Soy feliz, lo reconozco; no ingenuamente feliz, desde luego, porque ya no tengo edad para eso, pero sí lo soy un poco tontamente, y no me importa admitirlo: la sobrevaloración de la inteligencia trae grandes dosis de desdicha, sobre todo a quienes dudan de que se pueda ser feliz sin más motivo que, por ejemplo, contemplar una naranja semihundida en un charco que ha dejado la lluvia en la ciudad; la conciencia de que las naranjas y los charcos existen evita que sombras despiadadas se apropien del mundo. Trataré de explicarme, pero con una pregunta que a mí misma me hago como consecuencia de leer a los más sabios: ¿hace falta ser pobre, humilde y simple para gozar del don de la felicidad? Séneca, a quien leo en la ciudad donde nació, contesta en su tratado De la felicidad que ni sí, ni no, sino todo lo contrario, o sea: que para ser feliz, lo mejor es rechazar toda riqueza, pero si uno la tiene, –como la tenía él, y en grandes cantidades– no por ello debe desprenderse de sus bienes, basta con no darles la importancia que otros –desdichados– les darían.

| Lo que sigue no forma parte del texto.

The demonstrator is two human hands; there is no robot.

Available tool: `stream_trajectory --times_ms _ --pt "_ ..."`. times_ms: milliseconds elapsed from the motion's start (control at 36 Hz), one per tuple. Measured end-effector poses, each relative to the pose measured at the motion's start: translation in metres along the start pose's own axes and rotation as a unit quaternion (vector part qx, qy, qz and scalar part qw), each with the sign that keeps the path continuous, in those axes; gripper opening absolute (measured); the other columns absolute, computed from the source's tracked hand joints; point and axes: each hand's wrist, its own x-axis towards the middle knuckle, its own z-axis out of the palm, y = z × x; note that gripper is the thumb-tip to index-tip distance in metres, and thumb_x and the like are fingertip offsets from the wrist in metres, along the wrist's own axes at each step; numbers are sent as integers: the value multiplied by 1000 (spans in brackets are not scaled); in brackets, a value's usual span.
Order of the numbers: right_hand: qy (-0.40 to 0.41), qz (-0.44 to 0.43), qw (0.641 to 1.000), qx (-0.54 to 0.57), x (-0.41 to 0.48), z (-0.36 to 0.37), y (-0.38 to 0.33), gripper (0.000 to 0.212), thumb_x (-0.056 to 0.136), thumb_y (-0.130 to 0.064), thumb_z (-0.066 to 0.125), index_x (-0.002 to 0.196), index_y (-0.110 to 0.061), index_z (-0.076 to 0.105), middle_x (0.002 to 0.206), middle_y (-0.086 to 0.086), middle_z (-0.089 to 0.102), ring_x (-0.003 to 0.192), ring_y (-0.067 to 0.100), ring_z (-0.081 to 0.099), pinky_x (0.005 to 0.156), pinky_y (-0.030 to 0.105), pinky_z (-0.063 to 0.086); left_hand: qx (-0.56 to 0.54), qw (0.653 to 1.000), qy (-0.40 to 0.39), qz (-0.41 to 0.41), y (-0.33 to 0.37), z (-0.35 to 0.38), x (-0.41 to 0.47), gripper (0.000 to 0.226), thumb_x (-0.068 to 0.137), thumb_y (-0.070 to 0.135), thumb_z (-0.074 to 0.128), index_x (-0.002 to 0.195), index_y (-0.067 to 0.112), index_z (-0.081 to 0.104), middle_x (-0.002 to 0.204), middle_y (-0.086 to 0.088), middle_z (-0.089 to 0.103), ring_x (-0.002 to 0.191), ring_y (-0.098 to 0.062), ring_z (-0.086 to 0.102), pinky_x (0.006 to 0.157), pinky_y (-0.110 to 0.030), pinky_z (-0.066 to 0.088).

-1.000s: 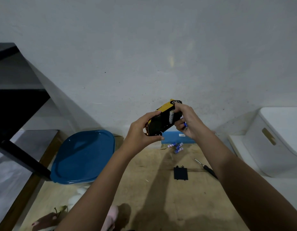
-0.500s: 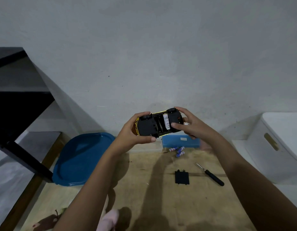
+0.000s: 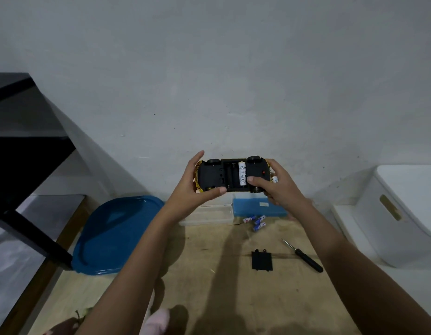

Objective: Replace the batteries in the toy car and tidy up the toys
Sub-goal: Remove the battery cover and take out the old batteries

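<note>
Toy car [image 3: 230, 176] held belly-up, battery bay exposed.
Left hand [image 3: 191, 191] clamps one end, fingers spread; right hand [image 3: 280, 189] grips the other, thumb pressing the white battery [image 3: 242, 176].

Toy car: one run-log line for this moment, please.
toy car: underside up, gripped by left hand and right hand | bay: open, one white battery in | cover, screwdriver: on wooden surface

Both my arms reach fwd. L hand [image 3: 196, 189] clasps toy car [image 3: 214, 175] at one end (index straight up), R hand [image 3: 279, 189] the other, thumb pressed on its underside.
</note>
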Motion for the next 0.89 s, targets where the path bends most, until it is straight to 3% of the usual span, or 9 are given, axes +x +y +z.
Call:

Y así pasa con todo (salud, riqueza y amor), en el fondo, pues la cuestión de la felicidad (y estos días, con la ciudad inundada de rosas rojas por San Valentín, se hacía aún más patente) tiende a apoyarse mucho en la necesidad, como si de cualquier bien material se tratase: “Tú te mereces ser feliz”, me dijo un día quien no podía quererme, y créanme que no pude evitar la carcajada: “¡Pero si yo ya soy feliz!”, contesté riéndome de buena gana, “incluso más feliz sin tu innecesitado amor (que no es lo mismo que innecesario, pues en lo que se nos suministra por necesidad hay adicción, y en lo no necesitado hay adición) de lo que lo estaría Séneca sin sus riquezas”, continué, riendo esta vez, por no ofender, para mis adentros. Por supuesto, no me entendió: era de los que sobrevaloran la inteligencia. Por eso, menospreciando la mía, insistió, tendiéndome una rosa: “Eres maravillosa, pero no puedo darte lo que tú necesitas y mereces”. En fin…

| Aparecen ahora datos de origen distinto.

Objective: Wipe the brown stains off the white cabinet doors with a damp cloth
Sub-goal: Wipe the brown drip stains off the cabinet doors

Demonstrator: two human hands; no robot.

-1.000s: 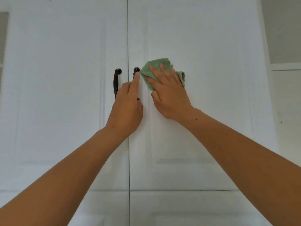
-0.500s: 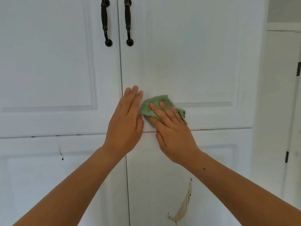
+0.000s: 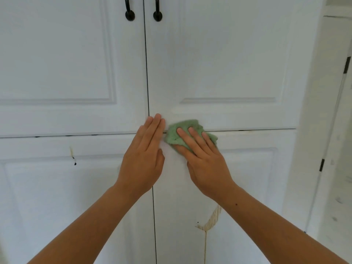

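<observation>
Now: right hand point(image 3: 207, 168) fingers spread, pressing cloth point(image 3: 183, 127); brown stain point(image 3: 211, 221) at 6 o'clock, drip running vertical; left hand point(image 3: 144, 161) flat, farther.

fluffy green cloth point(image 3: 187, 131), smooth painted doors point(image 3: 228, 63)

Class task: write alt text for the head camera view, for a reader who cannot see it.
The right hand presses a green cloth flat against white cabinet doors; the left hand rests flat beside it. Brown stains show lower down.
</observation>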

¿Y qué decir de la felicidad social, del bien común? De eso también sabía mucho, y ahí es a donde quería ir a parar finalmente, Séneca:
“Y sucede lo mismo que en los comicios, en los cuales los mismos que han nombrado a los pretores, se admiran de que hayan sido nombrados cuando ha mudado el inconstante favor; aprobamos y condenamos las mismas cosas; este es el resultado de todo juicio que se falla por el voto de la mayoría”.

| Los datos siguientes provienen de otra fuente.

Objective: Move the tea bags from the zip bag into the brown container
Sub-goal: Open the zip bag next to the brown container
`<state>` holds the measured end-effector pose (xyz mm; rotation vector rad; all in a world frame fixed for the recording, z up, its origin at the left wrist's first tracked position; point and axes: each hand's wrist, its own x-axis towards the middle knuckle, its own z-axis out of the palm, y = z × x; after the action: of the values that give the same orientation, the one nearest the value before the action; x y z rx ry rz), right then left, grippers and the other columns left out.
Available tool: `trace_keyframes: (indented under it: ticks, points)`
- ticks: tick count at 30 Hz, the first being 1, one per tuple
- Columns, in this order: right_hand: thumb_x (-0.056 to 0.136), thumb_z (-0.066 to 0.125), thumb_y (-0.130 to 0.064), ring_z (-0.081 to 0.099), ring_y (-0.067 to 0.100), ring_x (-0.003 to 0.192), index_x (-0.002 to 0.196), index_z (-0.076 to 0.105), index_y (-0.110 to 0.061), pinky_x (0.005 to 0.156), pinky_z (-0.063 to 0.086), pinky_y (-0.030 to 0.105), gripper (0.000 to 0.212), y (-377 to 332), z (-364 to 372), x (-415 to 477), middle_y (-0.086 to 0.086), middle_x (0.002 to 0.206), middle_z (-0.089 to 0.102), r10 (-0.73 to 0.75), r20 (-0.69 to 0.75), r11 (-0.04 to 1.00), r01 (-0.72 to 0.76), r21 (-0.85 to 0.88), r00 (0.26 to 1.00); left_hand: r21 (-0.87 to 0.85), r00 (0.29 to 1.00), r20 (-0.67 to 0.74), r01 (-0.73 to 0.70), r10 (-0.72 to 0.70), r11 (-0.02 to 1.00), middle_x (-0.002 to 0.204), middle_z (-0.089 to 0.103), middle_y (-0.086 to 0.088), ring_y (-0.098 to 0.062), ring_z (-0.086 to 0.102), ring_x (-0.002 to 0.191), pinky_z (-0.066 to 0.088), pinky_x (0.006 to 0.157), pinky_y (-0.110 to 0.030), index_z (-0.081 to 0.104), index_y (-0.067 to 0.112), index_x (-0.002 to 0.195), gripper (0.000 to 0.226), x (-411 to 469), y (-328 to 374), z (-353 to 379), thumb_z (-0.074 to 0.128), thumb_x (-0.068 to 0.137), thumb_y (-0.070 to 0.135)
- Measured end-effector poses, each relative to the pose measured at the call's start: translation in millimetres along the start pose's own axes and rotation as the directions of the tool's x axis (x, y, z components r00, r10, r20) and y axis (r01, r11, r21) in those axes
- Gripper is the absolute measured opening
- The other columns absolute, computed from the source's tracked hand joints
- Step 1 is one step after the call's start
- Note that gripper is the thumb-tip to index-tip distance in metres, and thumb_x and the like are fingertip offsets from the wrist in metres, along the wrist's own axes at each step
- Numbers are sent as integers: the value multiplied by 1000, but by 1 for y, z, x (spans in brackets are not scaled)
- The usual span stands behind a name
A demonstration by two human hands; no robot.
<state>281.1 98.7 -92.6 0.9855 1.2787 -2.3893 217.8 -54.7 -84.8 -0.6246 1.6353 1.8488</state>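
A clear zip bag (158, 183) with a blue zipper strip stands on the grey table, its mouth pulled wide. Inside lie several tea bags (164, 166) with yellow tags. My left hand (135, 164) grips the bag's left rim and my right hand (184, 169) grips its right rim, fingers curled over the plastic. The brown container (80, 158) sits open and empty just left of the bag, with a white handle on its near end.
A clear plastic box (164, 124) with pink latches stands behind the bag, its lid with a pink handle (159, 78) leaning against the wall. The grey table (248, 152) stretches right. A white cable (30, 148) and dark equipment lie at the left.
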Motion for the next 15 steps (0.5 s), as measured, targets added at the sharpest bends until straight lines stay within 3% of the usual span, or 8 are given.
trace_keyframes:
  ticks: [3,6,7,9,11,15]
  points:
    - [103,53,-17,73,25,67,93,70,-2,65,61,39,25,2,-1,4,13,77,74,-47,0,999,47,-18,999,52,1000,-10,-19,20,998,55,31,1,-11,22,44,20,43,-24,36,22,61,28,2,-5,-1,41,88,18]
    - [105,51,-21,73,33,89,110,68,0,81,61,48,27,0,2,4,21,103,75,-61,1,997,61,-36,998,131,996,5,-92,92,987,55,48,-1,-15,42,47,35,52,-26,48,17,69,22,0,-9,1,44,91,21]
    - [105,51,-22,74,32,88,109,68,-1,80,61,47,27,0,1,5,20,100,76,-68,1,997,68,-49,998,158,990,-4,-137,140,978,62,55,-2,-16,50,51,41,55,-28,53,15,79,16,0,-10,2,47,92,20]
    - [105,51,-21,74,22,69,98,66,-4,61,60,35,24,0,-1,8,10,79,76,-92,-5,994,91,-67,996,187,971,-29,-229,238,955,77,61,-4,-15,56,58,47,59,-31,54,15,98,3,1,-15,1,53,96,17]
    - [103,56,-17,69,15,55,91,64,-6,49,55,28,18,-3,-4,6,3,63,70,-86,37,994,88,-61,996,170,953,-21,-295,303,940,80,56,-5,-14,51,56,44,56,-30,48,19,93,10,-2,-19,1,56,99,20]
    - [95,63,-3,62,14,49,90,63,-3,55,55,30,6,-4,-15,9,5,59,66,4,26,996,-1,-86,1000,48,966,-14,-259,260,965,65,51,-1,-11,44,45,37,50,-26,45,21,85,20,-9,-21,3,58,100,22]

Si aprobamos y condenamos las mismas cosas, solo por la mudanza del favor inconstante, habremos de concluir que la felicidad es mutable y, en consecuencia, tal vez no pueda existir nunca una sociedad enteramente feliz –por mor del puro principio de no contradicción–. El gato de Schrödinger, que al mismo tiempo existe y no existe, vive y no vive responde a la misma extraña lógica de aquel amor que, no siendo, podría haberme hecho feliz de haber podido ser, o a la insatisfacción abstracta de la mente que es incapaz de ver que una naranja, semihundida en un charco, contiene en potencia más dosis de felicidad humana que cualquier proyección teorética. Y a lo mejor con los resultados de los comicios pasa como con las riquezas de Séneca: no es que haya que desprenderse de ellos, sino que lo hay que hacer es no concederles importancia. O concederles una importancia relativa, para seguir con el chiste de antes. Estoy segura de que habrán comprendido ya por qué dije al principio que soy feliz, pero un poco a lo tonto.